WORK INSTRUCTIONS »
Where a line of the data below has the string "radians", copy that line.

INPUT DATA »
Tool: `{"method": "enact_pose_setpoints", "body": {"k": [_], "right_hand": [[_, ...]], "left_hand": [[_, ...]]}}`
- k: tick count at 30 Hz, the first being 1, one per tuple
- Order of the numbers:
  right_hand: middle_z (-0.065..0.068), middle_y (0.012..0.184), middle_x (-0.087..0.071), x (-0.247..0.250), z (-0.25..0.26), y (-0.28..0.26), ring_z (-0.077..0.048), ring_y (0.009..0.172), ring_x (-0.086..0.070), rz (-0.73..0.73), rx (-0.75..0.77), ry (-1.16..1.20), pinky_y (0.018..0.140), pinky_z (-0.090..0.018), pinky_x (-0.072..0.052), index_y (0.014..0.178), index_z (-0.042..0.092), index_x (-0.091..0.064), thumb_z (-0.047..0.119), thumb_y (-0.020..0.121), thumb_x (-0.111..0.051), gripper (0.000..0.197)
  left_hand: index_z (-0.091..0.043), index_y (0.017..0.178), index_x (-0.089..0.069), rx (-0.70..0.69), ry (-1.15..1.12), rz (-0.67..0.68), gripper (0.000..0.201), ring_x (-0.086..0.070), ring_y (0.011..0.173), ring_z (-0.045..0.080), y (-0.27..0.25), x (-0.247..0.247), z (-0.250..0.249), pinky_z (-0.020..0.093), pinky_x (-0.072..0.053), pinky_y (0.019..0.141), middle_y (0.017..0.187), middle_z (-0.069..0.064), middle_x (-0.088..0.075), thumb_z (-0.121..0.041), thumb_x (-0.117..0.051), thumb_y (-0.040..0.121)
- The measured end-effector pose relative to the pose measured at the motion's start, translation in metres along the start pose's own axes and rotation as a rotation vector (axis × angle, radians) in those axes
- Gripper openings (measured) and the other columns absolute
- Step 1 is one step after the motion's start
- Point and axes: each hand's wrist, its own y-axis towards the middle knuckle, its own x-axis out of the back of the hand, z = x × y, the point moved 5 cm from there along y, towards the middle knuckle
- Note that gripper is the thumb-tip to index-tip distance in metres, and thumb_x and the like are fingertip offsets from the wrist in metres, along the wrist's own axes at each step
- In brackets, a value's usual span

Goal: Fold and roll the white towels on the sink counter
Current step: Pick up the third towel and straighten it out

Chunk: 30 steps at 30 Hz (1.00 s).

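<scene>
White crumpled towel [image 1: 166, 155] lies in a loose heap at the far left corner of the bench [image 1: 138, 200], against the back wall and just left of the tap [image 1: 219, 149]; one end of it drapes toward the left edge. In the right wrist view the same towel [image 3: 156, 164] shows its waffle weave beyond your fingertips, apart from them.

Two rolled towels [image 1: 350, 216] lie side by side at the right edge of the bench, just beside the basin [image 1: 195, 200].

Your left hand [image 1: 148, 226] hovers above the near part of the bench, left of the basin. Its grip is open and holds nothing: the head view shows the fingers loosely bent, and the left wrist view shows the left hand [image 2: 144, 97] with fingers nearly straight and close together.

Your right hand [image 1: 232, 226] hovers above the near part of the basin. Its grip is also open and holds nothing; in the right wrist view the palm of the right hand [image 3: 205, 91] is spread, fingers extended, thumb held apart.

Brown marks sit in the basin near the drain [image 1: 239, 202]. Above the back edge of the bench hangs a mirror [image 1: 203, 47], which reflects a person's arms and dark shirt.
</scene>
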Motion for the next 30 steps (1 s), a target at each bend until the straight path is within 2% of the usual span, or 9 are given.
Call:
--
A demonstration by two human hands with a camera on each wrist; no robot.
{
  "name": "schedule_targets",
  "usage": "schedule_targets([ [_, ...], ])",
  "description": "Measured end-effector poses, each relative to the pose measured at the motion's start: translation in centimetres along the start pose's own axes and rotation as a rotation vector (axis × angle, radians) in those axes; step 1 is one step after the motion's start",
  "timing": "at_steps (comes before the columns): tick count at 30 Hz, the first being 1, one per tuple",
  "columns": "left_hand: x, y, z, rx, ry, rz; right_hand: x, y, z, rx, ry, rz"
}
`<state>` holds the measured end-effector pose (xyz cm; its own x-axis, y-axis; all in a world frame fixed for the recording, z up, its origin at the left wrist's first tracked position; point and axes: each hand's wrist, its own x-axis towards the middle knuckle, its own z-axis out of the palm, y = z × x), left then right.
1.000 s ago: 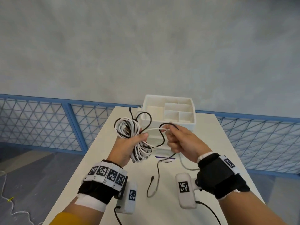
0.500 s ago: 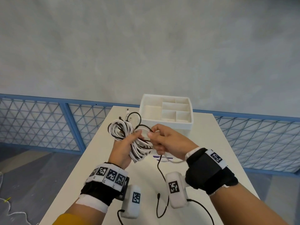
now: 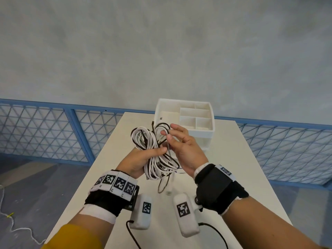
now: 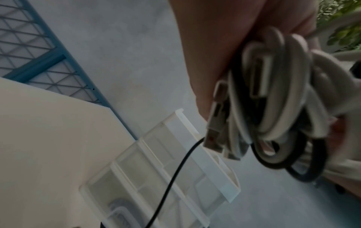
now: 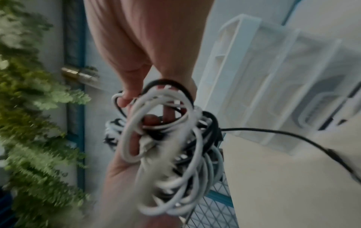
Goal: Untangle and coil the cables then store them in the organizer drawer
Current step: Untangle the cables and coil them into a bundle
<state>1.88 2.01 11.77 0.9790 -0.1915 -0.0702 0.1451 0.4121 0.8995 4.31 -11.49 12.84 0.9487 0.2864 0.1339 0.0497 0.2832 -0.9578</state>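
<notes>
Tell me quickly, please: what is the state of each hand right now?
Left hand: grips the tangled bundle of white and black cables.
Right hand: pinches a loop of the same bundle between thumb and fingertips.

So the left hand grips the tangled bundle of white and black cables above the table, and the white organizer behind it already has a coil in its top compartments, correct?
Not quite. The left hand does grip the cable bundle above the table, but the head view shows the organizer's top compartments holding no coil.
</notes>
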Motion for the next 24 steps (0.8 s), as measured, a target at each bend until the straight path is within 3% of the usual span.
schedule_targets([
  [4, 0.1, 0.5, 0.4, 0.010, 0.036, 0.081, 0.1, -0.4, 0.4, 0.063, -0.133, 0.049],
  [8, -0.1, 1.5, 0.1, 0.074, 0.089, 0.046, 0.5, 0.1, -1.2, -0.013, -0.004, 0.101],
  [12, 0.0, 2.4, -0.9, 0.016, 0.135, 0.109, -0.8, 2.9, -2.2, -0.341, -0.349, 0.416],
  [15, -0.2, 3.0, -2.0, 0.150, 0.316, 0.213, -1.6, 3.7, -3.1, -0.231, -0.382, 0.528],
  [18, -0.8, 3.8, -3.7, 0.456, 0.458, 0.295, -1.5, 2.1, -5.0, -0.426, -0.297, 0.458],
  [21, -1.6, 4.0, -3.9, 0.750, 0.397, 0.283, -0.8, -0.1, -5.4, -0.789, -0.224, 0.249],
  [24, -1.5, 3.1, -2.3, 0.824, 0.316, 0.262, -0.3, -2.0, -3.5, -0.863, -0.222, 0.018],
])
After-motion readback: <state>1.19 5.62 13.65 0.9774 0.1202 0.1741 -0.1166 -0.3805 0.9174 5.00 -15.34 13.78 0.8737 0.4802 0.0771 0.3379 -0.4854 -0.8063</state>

SOLUTION »
- The measured end-effector pose relative to the pose measured at the motion's start, translation in metres along the start pose's own axes and rotation as a rotation vector (axis × angle, radians) in those axes
  "description": "Measured end-effector poses, each relative to the pose measured at the motion's start: translation in centimetres along the start pose's own axes and rotation as a rotation vector (axis × angle, radians) in those axes; step 1 is one step after the motion's start",

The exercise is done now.